§ **PROMPT**:
Your output must be the line containing "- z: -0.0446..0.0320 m" followed by every later line in the entries below, all copied exactly.

§ **RECORD EXCERPTS**:
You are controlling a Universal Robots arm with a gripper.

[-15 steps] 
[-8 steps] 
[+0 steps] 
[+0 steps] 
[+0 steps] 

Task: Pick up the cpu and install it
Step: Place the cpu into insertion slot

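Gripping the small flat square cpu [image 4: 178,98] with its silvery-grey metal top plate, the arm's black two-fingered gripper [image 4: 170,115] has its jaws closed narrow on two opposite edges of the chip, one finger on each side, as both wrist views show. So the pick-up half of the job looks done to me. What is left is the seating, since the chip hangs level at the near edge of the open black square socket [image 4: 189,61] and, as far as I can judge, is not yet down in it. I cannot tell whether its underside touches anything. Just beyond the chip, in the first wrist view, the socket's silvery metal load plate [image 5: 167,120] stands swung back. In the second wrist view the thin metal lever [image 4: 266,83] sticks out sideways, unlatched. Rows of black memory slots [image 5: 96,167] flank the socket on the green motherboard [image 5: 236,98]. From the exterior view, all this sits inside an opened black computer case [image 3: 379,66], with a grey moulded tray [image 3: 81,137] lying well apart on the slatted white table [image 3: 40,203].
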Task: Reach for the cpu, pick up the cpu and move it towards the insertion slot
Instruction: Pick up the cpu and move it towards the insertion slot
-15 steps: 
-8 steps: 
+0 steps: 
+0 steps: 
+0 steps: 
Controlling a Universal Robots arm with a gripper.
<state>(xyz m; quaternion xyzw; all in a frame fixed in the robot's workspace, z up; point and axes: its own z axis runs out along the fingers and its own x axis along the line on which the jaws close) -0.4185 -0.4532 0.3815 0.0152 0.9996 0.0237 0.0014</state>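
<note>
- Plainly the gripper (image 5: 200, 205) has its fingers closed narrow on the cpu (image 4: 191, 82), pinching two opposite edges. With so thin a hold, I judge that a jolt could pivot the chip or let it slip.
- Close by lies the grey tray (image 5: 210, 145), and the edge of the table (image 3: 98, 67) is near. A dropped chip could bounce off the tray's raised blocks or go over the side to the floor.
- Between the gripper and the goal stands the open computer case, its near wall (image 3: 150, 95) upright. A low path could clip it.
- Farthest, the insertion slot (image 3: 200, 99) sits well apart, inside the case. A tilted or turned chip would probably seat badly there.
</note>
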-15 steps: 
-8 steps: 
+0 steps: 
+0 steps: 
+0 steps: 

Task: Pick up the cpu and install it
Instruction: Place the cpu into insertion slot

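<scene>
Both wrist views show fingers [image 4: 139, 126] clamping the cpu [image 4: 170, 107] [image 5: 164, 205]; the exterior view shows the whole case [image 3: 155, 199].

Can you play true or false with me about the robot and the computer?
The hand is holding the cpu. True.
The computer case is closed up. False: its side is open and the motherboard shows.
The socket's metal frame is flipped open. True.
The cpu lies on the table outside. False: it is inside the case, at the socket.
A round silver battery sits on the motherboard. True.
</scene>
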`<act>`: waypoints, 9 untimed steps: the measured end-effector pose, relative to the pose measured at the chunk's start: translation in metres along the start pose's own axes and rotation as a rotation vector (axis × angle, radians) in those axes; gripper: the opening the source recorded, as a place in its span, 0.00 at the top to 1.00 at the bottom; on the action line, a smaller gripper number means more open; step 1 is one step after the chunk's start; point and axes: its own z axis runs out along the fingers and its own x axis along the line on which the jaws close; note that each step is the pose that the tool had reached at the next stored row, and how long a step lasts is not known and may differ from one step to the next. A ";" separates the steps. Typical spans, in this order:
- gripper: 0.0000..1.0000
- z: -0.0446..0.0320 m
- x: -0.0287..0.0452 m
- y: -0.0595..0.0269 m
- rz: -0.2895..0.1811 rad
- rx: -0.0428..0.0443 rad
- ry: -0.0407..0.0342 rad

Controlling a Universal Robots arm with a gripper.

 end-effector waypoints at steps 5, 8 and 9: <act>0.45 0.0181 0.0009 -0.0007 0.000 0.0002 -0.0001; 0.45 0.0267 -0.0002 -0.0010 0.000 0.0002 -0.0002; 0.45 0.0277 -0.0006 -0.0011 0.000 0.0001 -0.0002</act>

§ **WRITTEN ANSWER**:
- z: -0.0446..0.0320 m
- x: -0.0287..0.0452 m
- y: -0.0595..0.0269 m
- rz: -0.2895..0.1811 rad
- rx: -0.0428..0.0443 rad
- ry: -0.0407..0.0342 rad

Controlling a Universal Robots arm with a gripper.

 end-effector waypoints at steps 5, 8 and 9: <act>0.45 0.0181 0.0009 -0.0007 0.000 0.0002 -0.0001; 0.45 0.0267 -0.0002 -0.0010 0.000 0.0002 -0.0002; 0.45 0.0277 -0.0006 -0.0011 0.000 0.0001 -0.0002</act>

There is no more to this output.